[The task] Please repeat each line below exactly, with no images in the copy.
● ● ● ●
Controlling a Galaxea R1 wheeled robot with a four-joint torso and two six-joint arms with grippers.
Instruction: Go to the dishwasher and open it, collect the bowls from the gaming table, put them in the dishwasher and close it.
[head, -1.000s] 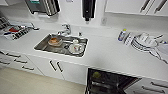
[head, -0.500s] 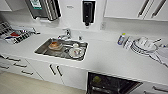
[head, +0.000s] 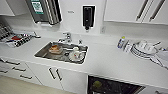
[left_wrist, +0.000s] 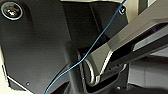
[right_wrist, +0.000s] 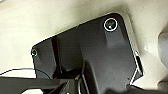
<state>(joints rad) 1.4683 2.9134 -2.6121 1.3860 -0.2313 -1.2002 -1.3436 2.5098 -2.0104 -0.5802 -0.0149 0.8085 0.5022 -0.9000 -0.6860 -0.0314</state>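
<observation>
- Head view showed the white table (head: 110, 62) with the sink (head: 61, 52) set in it, and stacked plates (head: 143, 50) near its right end.
- Dishwasher (head: 112, 86) sat under the table's front edge, right of the sink, open and dark inside, cut off by the picture's edge.
- Wrist views showed robot parts, a blue cable (left_wrist: 100, 40) on the left; claw state cannot be told, nor its place relative to the dishwasher.

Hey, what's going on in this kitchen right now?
The robot faces a white counter with a steel sink holding dishes. Below the counter, the dishwasher stands open, dark inside, something green in it. Stacked plates sit on the counter to the right. Nothing is being handled in these views.
</observation>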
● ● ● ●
[Answer to the problem]
Controlling a Galaxea R1 wheeled robot with a four-joint torso and two six-joint arms with grippers.
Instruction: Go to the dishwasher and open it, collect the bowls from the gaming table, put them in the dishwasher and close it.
[head, -1.000s] 
[head, -0.500s] 
[head, +0.000s] 
[left_wrist, +0.000s] 
[right_wrist, +0.000s] 
<state>(joints rad) 1.4683 2.9134 -2.6121 1.3860 -0.2313 -1.2002 -1.3436 2.5098 -2.0104 -0.5802 -0.0149 0.8085 0.5022 -0.9000 -0.6860 -0.0314</state>
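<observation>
- Head view showed the white table (head: 110, 62) with the sink (head: 61, 52) set in it, and stacked plates (head: 143, 50) near its right end.
- Dishwasher (head: 112, 86) sat under the table's front edge, right of the sink, open and dark inside, cut off by the picture's edge.
- Wrist views showed robot parts, a blue cable (left_wrist: 100, 40) on the left; claw state cannot be told, nor its place relative to the dishwasher.

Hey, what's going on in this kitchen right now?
The robot faces a white counter with a steel sink holding dishes. Below the counter, the dishwasher stands open, dark inside, something green in it. Stacked plates sit on the counter to the right. Nothing is being handled in these views.
</observation>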

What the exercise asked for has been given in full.